To close that gap, Bowman hopes to get "massive economic investment" throughout the district but particularly in areas where poverty is concentrated. His agenda includes a federal guarantee of jobs, up to 70,000 new affordable homes in the district, federal aid to improve existing public housing, and boosting public school budgets and universal health care through Medicare for All, among others.
As the New York Times explains, the outcome of the 2019 primaries was "a visceral warning" to Democratic leaders, who must begin to realize the urgency of progressive change, and who must learn not to "underestimate" the candidates behind it.

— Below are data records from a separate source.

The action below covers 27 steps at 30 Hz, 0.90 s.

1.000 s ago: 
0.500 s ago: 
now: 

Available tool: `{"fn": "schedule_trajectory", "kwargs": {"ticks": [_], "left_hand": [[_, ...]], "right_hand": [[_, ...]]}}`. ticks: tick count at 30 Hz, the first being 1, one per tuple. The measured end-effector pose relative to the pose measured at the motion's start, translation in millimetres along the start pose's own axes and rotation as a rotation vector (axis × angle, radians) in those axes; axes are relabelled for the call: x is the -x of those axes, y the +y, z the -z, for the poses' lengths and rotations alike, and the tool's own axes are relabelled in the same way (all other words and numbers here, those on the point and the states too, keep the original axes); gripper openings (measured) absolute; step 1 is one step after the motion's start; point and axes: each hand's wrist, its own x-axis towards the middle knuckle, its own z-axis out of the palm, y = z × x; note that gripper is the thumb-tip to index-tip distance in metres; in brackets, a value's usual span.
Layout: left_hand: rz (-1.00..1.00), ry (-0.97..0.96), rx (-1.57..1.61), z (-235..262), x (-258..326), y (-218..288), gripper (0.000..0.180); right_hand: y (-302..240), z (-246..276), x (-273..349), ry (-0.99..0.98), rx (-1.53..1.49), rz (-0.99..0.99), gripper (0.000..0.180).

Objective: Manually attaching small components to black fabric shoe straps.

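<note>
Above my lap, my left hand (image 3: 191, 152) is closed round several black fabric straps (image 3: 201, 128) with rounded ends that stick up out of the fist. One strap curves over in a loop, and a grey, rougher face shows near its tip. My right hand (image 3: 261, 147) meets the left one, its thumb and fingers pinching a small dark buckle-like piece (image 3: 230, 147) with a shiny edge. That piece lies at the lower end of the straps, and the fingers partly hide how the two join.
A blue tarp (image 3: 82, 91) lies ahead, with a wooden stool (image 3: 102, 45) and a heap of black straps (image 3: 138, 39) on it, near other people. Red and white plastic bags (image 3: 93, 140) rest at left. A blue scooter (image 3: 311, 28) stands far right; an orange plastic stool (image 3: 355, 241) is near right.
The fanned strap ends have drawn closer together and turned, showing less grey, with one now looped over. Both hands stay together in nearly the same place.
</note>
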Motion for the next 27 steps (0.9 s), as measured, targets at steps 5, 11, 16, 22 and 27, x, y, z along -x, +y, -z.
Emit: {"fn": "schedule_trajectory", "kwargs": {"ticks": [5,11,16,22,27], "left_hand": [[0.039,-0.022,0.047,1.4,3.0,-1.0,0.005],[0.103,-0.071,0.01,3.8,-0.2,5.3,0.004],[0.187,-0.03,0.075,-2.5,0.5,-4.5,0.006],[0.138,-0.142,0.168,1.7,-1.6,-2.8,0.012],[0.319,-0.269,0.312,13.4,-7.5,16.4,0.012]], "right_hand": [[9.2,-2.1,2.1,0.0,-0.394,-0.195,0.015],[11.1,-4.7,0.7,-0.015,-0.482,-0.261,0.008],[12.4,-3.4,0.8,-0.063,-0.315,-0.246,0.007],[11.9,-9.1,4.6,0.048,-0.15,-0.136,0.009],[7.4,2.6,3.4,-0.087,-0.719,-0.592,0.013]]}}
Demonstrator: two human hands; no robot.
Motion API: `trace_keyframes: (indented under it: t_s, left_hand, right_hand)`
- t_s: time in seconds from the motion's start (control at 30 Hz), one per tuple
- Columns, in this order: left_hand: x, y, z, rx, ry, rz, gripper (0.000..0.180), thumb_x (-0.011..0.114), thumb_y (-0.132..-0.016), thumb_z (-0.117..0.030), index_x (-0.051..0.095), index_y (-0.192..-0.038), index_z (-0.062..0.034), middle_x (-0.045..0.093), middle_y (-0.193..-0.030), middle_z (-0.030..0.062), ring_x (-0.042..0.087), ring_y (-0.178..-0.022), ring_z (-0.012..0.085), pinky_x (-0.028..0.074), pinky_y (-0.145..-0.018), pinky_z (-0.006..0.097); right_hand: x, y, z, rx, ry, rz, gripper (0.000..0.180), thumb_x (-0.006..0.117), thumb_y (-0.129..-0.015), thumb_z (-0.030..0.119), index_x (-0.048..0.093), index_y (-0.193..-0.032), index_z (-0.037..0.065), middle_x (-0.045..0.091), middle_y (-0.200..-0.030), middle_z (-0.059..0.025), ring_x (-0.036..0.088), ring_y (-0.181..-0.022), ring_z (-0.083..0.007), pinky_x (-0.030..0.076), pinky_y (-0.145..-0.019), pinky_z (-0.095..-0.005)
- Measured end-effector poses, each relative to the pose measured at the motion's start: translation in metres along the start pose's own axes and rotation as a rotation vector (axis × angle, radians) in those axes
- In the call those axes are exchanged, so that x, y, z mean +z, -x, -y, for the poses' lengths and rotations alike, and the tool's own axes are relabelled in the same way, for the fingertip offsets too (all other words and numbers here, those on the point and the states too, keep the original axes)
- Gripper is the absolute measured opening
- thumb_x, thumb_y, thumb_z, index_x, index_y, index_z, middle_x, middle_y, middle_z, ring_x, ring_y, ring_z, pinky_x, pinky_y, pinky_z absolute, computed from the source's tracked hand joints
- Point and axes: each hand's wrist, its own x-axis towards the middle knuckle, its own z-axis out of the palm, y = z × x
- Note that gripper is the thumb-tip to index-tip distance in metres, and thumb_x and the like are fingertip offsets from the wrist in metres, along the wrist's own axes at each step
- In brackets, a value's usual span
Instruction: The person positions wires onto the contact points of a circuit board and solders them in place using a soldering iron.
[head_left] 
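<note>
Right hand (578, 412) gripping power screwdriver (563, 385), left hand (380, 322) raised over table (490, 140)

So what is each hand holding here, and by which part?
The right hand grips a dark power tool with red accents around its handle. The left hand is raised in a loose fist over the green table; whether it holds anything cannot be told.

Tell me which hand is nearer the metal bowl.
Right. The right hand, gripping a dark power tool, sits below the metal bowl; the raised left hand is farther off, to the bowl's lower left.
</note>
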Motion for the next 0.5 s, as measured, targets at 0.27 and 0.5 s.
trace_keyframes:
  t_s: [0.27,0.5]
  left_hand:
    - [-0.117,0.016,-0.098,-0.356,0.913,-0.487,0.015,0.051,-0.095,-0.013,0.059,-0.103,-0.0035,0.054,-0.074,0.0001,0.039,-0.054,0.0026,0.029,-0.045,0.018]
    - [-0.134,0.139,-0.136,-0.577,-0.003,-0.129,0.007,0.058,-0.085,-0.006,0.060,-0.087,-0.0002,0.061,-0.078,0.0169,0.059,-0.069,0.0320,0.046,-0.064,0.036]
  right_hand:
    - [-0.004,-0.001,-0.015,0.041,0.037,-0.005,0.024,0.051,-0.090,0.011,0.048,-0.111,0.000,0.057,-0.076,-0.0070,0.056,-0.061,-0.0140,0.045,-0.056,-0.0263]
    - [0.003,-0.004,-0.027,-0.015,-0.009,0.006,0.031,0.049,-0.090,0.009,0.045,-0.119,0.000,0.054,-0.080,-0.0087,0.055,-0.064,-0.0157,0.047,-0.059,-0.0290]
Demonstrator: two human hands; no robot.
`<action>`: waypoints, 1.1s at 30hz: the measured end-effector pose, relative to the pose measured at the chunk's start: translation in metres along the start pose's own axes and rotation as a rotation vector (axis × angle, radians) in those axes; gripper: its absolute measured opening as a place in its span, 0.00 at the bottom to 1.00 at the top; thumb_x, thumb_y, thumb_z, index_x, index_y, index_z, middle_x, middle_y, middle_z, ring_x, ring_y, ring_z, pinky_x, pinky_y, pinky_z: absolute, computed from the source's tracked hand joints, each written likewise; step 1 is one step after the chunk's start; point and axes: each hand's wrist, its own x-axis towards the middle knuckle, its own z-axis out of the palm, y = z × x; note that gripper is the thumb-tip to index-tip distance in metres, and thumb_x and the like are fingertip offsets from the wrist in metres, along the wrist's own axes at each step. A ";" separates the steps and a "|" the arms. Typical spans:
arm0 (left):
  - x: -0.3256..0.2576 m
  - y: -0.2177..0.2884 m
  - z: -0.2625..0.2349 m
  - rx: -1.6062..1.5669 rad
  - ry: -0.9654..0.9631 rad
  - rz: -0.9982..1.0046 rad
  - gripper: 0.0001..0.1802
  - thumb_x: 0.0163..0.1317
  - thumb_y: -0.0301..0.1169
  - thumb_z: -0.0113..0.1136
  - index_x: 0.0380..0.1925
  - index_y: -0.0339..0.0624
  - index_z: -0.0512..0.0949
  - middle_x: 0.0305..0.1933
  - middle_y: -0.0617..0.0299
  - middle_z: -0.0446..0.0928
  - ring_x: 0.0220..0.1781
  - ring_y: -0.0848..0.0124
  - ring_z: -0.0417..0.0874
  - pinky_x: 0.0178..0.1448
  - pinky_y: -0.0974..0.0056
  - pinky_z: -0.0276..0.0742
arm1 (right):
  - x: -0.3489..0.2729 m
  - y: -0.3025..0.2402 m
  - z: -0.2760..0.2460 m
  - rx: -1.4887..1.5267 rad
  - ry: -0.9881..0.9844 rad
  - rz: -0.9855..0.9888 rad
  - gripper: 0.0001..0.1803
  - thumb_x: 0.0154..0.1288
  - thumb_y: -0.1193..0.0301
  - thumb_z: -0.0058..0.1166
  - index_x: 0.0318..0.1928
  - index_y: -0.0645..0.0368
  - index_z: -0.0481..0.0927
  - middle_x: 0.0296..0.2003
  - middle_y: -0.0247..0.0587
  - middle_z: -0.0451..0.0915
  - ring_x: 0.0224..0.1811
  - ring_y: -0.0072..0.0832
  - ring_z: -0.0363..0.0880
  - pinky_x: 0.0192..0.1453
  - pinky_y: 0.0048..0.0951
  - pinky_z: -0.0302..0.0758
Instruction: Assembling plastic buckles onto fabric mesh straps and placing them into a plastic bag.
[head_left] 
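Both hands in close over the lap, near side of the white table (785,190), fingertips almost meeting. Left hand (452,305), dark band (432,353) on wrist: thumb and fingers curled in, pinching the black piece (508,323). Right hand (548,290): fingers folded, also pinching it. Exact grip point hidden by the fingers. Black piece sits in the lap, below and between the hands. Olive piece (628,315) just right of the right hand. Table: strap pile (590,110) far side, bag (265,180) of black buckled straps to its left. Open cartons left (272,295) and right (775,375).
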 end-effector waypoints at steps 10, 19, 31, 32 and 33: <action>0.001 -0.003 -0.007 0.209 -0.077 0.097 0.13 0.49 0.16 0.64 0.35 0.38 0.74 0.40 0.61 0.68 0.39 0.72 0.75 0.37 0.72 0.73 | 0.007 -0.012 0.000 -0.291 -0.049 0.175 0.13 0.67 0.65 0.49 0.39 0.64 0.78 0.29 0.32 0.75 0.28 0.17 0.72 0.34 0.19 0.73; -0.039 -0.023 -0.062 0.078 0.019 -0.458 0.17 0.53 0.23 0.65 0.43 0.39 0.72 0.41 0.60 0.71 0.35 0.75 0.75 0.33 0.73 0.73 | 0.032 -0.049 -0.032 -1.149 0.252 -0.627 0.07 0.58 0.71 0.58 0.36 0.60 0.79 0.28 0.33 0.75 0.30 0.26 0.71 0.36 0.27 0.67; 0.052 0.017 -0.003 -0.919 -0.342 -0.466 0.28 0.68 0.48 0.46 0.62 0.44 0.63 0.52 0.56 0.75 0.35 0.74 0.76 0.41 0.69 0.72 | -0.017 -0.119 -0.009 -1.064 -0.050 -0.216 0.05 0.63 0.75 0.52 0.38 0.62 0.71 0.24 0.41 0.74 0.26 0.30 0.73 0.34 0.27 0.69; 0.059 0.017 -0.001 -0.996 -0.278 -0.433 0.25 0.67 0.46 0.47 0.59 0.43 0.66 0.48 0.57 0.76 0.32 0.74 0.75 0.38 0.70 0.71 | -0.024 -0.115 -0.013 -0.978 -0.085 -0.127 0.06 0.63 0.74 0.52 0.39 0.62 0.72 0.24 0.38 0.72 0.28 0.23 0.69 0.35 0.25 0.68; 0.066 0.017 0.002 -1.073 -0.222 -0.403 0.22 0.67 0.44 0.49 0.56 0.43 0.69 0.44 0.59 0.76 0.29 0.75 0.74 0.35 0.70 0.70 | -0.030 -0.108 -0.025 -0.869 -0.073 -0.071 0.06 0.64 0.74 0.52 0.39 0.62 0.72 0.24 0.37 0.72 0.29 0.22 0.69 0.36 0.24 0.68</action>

While Clinton embodied the party's dinosaurs and joined voices with other House Democrats such as Nancy Pelosi, James E. Clyburn, and Hakeem Jeffries, Bowman received massive support from the progressive wing, including such big names as Bernie Sanders, Elizabeth Warren, Ayanna Pressley, and AOC herself.
Similarly, while Engel has been known to receive less than 1% of his funds from independent donors, Bowman has made use of the grassroots policy formula and has the unconditional support of liberal groups like the Working Families Party and political action committees like the Justice Democrats, who have promised to invest more than $500,000 to get Engel out of office.
Bowman began this campaign last June, with several other candidates, including a lawyer, Chris Fink; Sammy Ravelo, a retired police lieutenant; and Andom Ghebreghiorgis, who retired earlier this month and supported Bowman, solidifying his support among progressives.
“We’ve anchored our race in fighting for racial and economic justice from the very beginning,” Bowman said in an interview. “And what COVID and now these protests are revealing is, to the rest of the country, is how broken our system is.”
On Tuesday, the 44-year-old former middle-school principal toppled longtime Democratic stalwart Eliot Engel in the party’s primary for New York’s 16th District.